Leadership e educazione: il percorso di Paolo Campolonghi alla guida del collegio Carlo Alberto di Torino

Paolo Campolonghi, Managing Director del collegio Carlo Alberto di Torino, racconta i momenti chiave della sua storia accademica e professionale. La sua visione innovativa, arricchita da un’esperienza internazionale, fornisce interessanti spunti sulle competenze relazionali e di leadership e sull’evoluzione del sistema educativo e del mondo del lavoro.

Attualmente lavora come Managing Director, presso il collegio Carlo Alberto di Torino. Come si è evoluta la sua carriera e quali sono stati i momenti più sfidanti e significativi? 

La mia formazione, prettamente umanistica, mi ha fornito competenze specifiche nel settore dell’educazione e della ricerca: dopo la laurea in filosofia ho conseguito un dottorato alla New York University con una tesi in “Storia delle idee”.

Parallelamente e successivamente al percorso accademico ho insegnato presso la scuola paritaria italiana di New York, evolvendo verso ruoli di coordinamento e gestione. Queste esperienze mi hanno permesso di acquisire competenze manageriali e di leadership, che, unitamente alla padronanza della lingua inglese e all’abitudine a contesti internazionali, rappresentano abilità essenziali per il mio attuale ruolo, che unisce responsabilità gestionali operative a funzioni di indirizzo strategico.

Quali sono i valori e criteri che guidano le scelte relative alla sua carriera e alla gestione del collegio?

Negli ultimi anni i bisogni dei lavoratori e il significato associato al lavoro sono cambiati drasticamente, e chi ricopre ruoli di responsabilità deve tenerne conto.

Ritengo fondamentale che un leader crei le condizioni affinché l’organizzazione cresca e si sviluppi organicamente, prima grazie alla sua azione diretta e poi autonomamente. La leadership deve essere intesa come un abito da indossare in ogni attività, promuovendo formazione continua, accountability e consapevolezza.

Credo nella service leadership: chi ha responsabilità deve essere un riferimento di servizio, supporto e risoluzione di problemi, non necessariamente un protagonista. La leadership deve emergere dal riconoscimento, non dall’imposizione. È essenziale sviluppare intelligenza emotiva e capacità di ascolto, fondamentali per una buona comunicazione e una leadership di successo.

Un altro principio in cui credo è la cultura, intesa non solo come conoscenza, ma come consapevolezza nel modo di intendere il lavoro e i rapporti interpersonali. L’impegno, la dedizione e la responsabilità, sono cruciali, così come la condivisione di valori che orientino l’attività lavorativa. Un esempio concreto è la celebrazione dei vent’anni del collegio, organizzata non soltanto con l’obiettivo di decantare l’istituto, ma di lanciare un messaggio etico.

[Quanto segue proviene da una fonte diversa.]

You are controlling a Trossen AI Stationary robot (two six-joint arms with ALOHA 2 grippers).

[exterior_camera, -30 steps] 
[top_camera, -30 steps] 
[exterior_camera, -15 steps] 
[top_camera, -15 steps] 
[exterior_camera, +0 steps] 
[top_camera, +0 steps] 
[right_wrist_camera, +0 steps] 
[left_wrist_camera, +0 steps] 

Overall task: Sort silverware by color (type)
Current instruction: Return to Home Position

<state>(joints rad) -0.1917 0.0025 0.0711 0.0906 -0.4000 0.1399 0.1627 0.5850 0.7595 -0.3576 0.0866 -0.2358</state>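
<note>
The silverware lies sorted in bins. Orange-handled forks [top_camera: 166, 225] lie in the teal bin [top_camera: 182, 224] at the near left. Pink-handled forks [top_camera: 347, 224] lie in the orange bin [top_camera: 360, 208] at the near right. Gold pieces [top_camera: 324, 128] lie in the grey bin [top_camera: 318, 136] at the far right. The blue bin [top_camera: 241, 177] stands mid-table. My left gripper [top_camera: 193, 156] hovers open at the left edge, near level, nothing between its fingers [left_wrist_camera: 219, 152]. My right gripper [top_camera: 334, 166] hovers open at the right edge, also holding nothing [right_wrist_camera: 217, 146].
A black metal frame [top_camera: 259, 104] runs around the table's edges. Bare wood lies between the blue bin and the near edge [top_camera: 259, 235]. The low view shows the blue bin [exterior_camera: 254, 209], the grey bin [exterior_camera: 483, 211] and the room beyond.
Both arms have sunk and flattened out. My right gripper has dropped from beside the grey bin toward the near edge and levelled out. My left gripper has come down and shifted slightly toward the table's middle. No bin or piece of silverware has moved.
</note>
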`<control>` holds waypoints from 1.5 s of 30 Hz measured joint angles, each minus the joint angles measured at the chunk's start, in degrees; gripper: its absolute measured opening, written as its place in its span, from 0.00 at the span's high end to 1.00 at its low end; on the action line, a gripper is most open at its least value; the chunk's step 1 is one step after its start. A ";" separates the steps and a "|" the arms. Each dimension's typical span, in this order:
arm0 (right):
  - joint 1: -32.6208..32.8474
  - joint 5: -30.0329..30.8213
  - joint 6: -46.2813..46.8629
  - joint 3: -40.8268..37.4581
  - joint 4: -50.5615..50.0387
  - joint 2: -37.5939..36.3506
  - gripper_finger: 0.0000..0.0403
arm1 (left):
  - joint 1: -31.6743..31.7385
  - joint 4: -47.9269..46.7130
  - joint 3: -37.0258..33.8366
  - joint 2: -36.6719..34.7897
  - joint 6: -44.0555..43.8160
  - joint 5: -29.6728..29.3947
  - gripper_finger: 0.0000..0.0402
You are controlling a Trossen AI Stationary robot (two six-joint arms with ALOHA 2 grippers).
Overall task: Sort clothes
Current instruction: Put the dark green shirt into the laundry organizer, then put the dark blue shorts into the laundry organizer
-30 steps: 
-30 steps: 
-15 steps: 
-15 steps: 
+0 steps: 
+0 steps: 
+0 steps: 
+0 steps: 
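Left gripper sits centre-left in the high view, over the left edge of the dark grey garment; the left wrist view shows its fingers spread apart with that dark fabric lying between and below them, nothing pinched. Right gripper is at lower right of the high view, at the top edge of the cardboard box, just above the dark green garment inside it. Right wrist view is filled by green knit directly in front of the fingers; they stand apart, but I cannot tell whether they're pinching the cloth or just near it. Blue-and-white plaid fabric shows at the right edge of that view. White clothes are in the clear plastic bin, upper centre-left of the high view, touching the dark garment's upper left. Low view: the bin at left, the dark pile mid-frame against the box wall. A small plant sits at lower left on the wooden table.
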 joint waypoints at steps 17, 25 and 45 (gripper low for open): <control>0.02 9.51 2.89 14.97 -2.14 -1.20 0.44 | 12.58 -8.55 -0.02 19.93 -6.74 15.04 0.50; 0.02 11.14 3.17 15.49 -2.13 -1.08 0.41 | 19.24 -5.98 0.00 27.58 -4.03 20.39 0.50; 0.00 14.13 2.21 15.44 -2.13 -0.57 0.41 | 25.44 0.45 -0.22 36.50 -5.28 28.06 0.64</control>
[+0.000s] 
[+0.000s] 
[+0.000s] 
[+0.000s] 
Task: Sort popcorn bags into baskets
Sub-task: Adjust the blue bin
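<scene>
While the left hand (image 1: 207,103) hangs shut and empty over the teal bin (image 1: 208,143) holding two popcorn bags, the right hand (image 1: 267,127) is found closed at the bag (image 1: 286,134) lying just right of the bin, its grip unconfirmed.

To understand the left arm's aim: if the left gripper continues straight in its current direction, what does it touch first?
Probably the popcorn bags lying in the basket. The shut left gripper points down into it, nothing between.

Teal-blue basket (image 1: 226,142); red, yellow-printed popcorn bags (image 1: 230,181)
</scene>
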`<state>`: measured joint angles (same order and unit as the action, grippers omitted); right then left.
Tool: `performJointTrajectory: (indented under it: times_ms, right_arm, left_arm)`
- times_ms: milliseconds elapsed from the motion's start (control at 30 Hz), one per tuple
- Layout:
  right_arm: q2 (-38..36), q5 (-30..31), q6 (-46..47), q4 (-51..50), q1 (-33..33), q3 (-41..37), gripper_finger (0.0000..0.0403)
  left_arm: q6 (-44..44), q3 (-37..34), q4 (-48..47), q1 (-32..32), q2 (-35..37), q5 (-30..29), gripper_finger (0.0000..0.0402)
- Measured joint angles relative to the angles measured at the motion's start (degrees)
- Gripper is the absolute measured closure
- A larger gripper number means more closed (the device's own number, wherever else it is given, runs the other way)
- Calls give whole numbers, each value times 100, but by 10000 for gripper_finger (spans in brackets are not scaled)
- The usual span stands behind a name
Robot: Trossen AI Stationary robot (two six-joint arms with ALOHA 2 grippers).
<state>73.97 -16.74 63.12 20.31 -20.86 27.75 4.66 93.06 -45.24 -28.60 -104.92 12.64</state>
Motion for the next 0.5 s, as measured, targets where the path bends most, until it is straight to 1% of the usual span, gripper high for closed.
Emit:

Quali sono, secondo lei, i cambiamenti da promuovere e incentivare all’interno del panorama dell’educazione?

Sono molti i miglioramenti da apportare al sistema formativo. A livello universitario e post-laurea, il sistema italiano è in grado di produrre talenti, ma c’è un problema di connessione al mondo del lavoro. È necessario investire in progetti che creino opportunità di carriera per laureati, creando ponti tra università e aziende.

I percorsi formativi italiani sono troppo rigidi. Dovrebbe essere possibile per uno studente cambiare disciplina o integrare conoscenze in ambiti diversi senza dover moltiplicare gli anni di studio, come avviene in altri paesi. L’università dovrebbe accettare una pluralità di identità e competenze, permettendo a laureati di acquisire abilità in più campi.

L’iper-specializzazione è utile per alcune professioni estremamente specifiche, mentre la maggior parte dei ruoli sono necessari soprattutto una mente elastica e con una solida preparazione di base, che consentano di apprendere e applicare rapidamente concetti tecnici.

Inoltre, le università dovrebbero assumere un ruolo più strutturato nell’orientamento, offrendo percorsi di conoscenza, testimonianze e visite aziendali, per aiutare gli studenti ad avere una comprensione più chiara delle professioni e delle opportunità di carriera.

Paolo Campolonghi – Managing Director del collegio Carlo Alberto di Torino

Quali sono le competenze relazionali più importanti da sviluppare?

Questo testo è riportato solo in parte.